→ **The task**
Whenever a line below holds the word "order", copy that line.

→ **Extracted data**

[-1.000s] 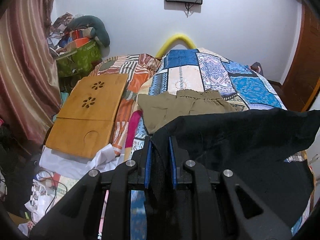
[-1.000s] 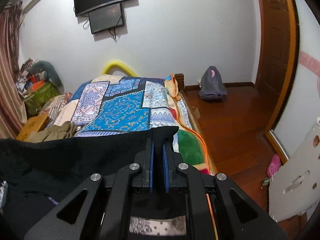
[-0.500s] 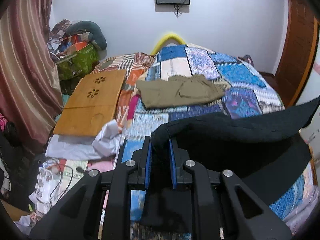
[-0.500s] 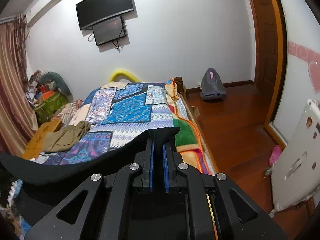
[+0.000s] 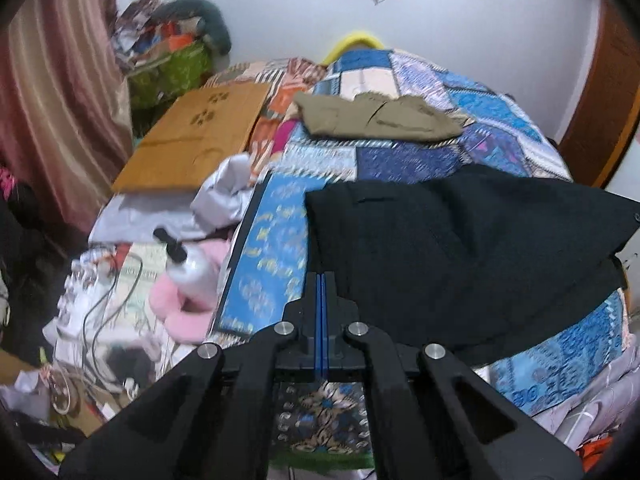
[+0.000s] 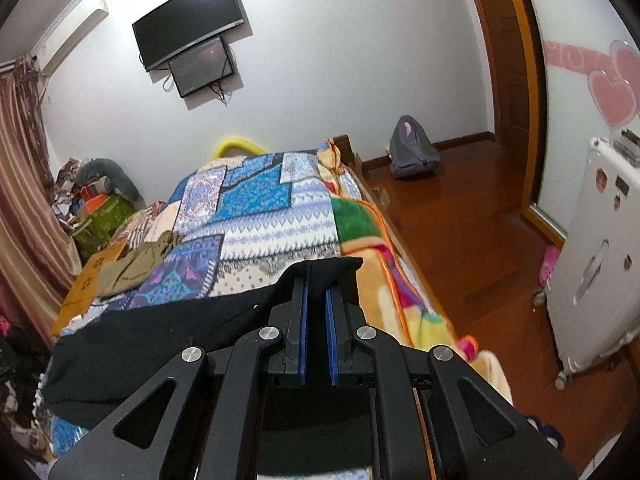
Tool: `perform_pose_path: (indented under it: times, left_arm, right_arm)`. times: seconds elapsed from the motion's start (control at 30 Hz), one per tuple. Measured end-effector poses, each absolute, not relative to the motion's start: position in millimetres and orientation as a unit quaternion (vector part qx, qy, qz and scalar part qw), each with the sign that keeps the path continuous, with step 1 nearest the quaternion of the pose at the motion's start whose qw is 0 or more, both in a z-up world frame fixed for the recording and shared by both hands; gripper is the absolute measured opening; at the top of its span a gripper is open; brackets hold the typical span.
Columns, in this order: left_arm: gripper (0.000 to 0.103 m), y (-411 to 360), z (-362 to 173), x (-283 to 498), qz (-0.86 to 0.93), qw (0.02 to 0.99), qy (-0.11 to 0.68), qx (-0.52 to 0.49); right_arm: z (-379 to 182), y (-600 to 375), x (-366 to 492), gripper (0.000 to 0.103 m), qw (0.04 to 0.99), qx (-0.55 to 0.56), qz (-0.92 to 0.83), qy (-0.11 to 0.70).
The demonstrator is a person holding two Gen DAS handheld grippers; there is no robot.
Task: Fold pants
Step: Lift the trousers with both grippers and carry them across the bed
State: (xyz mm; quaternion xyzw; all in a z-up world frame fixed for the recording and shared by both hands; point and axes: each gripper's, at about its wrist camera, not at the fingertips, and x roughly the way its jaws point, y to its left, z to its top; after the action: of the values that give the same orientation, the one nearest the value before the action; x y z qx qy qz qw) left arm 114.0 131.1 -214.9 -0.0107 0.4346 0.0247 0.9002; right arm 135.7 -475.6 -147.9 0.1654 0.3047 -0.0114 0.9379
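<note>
The black fabric pants (image 5: 460,256) lie spread across the patchwork-quilted bed (image 5: 272,256), the right gripper (image 6: 316,280) clenched on one corner, the left gripper (image 5: 321,280) closed empty alongside.

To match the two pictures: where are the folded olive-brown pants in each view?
Left wrist view: folded olive-brown pants lie upper centre, on the patchwork bedspread.
Right wrist view: the pants lie at the left edge.
Shared landmark: yellow curved tube behind the bed.

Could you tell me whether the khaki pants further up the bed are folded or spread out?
Folded: the khaki pants lie as a compact, layered rectangle on the patchwork bedspread, with no legs stretched out.
</note>
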Motion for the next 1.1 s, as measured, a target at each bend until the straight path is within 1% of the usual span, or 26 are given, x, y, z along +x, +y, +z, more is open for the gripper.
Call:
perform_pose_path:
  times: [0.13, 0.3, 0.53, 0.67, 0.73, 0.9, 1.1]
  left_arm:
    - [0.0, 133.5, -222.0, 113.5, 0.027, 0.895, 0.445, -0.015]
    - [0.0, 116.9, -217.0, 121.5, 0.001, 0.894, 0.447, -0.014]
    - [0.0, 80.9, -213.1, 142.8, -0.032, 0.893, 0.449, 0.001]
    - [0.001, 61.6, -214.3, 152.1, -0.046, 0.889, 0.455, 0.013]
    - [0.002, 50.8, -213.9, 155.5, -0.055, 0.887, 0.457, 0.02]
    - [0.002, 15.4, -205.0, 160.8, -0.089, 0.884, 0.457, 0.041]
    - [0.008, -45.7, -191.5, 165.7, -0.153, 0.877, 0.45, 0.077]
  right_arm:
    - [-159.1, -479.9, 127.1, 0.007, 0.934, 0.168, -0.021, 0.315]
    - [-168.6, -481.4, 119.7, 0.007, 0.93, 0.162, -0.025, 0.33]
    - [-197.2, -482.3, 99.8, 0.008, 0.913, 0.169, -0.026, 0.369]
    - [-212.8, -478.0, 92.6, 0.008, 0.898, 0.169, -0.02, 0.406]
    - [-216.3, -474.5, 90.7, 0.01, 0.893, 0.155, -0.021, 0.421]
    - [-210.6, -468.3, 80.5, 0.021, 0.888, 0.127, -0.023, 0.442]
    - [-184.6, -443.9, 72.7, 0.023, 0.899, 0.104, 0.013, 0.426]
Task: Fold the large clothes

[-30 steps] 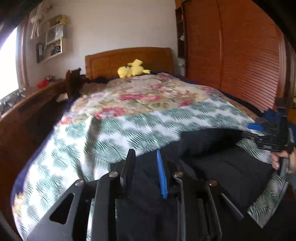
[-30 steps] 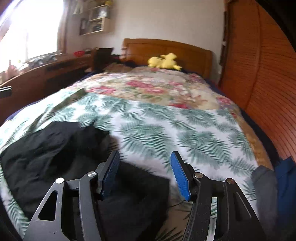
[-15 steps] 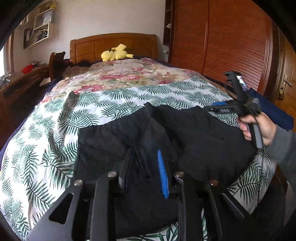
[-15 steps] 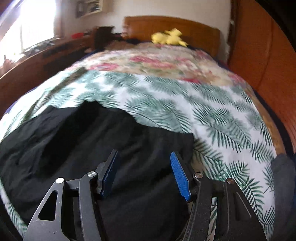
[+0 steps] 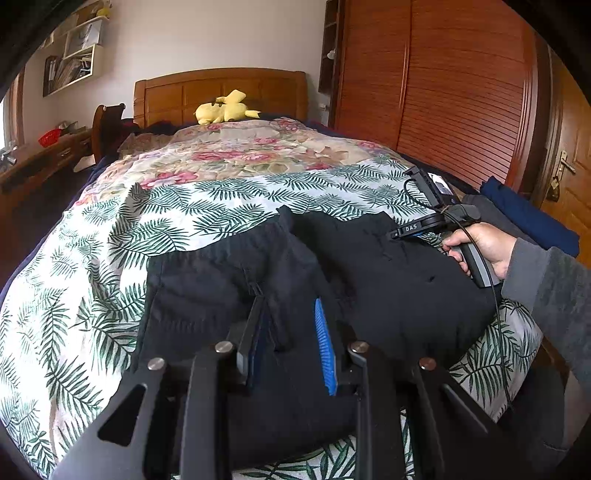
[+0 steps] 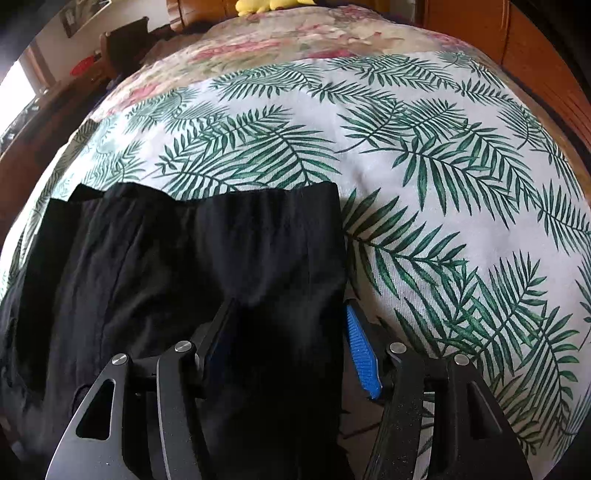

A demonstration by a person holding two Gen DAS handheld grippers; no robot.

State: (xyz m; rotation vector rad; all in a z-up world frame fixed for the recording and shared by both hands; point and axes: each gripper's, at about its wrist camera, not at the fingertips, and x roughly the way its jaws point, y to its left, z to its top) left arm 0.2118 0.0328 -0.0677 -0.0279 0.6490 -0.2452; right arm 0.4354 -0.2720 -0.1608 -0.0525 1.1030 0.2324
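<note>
dropped lower over the black trousers [image 6: 177, 280], right claw [image 6: 291, 332] closing; "das" reads on its body.

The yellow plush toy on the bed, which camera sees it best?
The left wrist view: the yellow plush toy lies whole and clear by the wooden headboard. The right wrist view catches only its lower edge, cut off at the top of the picture.

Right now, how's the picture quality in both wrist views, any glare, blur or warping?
Left wrist view: sharp, even daylight, fisheye bends the wardrobe and bulges the bed; corners vignetted black. Right wrist view: slightly softer, a blown-out window at far left, the leaf bedspread domed by the lens, the black garment so dark its folds barely show.
</note>
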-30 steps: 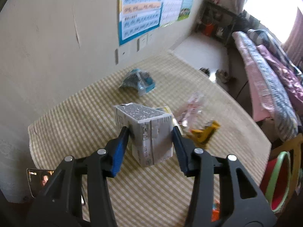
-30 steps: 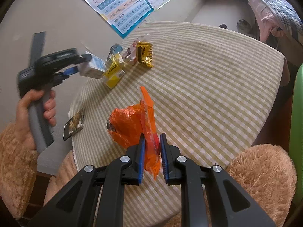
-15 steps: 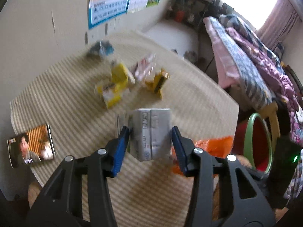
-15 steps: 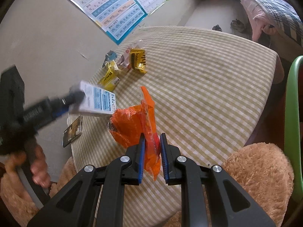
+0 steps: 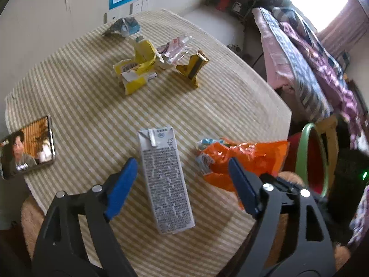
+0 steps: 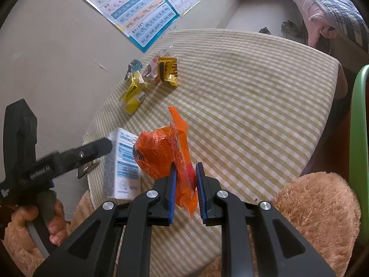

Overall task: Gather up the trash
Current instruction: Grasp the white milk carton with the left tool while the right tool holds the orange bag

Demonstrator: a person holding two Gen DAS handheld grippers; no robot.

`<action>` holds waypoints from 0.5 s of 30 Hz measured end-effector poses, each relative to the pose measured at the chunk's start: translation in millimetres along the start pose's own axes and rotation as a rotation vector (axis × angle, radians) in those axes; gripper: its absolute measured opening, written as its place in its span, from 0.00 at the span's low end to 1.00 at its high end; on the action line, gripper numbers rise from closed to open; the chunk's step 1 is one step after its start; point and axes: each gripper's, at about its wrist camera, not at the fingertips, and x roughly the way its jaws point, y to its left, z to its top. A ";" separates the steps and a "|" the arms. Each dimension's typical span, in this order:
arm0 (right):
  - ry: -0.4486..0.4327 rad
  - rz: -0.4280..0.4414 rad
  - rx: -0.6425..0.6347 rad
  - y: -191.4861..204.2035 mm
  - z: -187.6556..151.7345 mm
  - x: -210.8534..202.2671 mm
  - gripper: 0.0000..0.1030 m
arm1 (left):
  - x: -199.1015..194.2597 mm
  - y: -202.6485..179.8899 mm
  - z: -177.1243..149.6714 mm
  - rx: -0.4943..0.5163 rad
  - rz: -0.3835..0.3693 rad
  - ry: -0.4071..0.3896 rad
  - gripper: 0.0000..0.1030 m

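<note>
Milk carton [image 5: 165, 180] lies flat on the striped counter [image 5: 96, 106], between the blue pads of the left tool [image 5: 182, 184], whose jaws are opening and stand clear of its sides. Just beside it, the right tool [image 6: 186, 189] pinches the crinkled edge of an orange bag [image 6: 161, 154]; a printed wrapper [image 5: 205, 154] shows at its mouth, the rest of its contents hidden. Farther off sit torn yellow packets [image 5: 138, 69], a clear wrapper [image 5: 175, 48] and a blue one [image 5: 122, 26]. A phone [image 5: 26, 146] lies at the counter's edge.

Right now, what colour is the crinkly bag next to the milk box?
Orange bag, clearest in the right wrist view.
</note>
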 end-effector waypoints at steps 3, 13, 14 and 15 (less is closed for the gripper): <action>0.002 0.004 0.007 -1.7 0.0 0.7 0.17 | 9.6 2.4 -1.0 0.008 0.037 0.026 0.76; -0.018 0.003 0.023 -5.1 0.8 -4.0 0.17 | 42.7 3.9 -19.8 0.025 0.054 0.136 0.35; -0.025 0.002 0.024 -5.2 1.0 -6.1 0.16 | 38.7 1.7 -18.3 0.030 0.051 0.122 0.35; -0.034 -0.001 0.027 -5.3 1.4 -8.1 0.16 | 33.5 -1.2 -16.7 0.040 0.054 0.100 0.35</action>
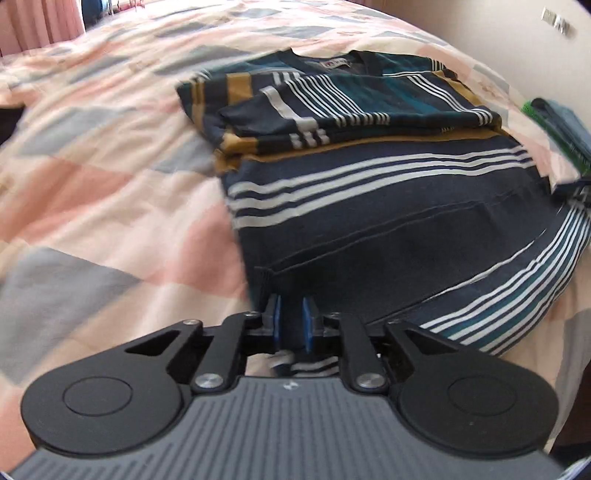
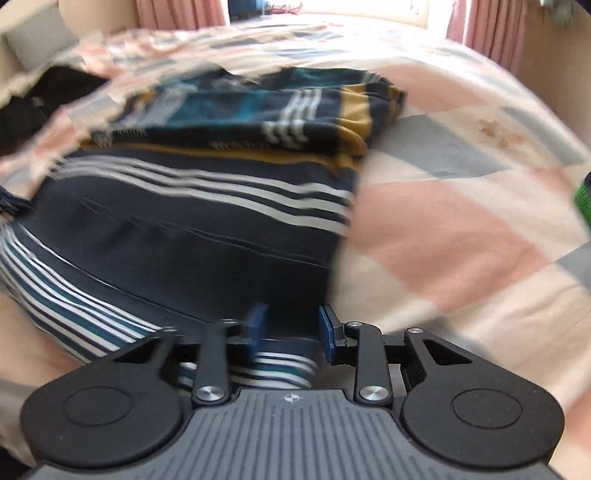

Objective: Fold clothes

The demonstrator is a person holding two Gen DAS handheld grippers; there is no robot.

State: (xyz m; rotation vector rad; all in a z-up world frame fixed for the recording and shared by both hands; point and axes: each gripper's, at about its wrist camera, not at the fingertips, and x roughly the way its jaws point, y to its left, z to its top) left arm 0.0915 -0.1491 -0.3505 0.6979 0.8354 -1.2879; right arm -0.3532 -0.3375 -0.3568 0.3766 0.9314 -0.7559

→ **Answer for the task**
Columns, in this order: left_arm: gripper (0.000 to 0.103 m), y (-411 to 360), z (-362 to 173), x (-283 to 498), qz (-0.86 to 0.93), qw (0.02 to 0.99), qy (-0.11 to 0.68), qx (-0.52 to 0.49); right_arm: z (-379 to 182), y (-600 to 375), x (-366 to 492), gripper (0.000 to 0.103 m), qw (0.04 to 0.99), qx (-0.55 to 0.56), qz (-0.92 to 0.83), qy (-0.11 to 0.70).
`<action>` holds waypoints from 0.5 s of 30 Hz measured end-effector poses, each relative to the pose measured at the chunk's start: translation in millimetres along the start pose's own axes and rotation as a rotation vector (axis × angle, radians) in those axes; gripper: its absolute measured opening, written as its place in its span, from 0.00 at the span's low end to 1.00 at its high end; on the action line, gripper numbers rise from closed to open; the chunk's step 1 is one step after its start; point and axes: each gripper's, at about its wrist camera, not at the fingertips, and x roughly the way its jaws point, y to its left, z to its top. A ";" separates the steps and a "|" the arms. Each dimension's typical span, in this order:

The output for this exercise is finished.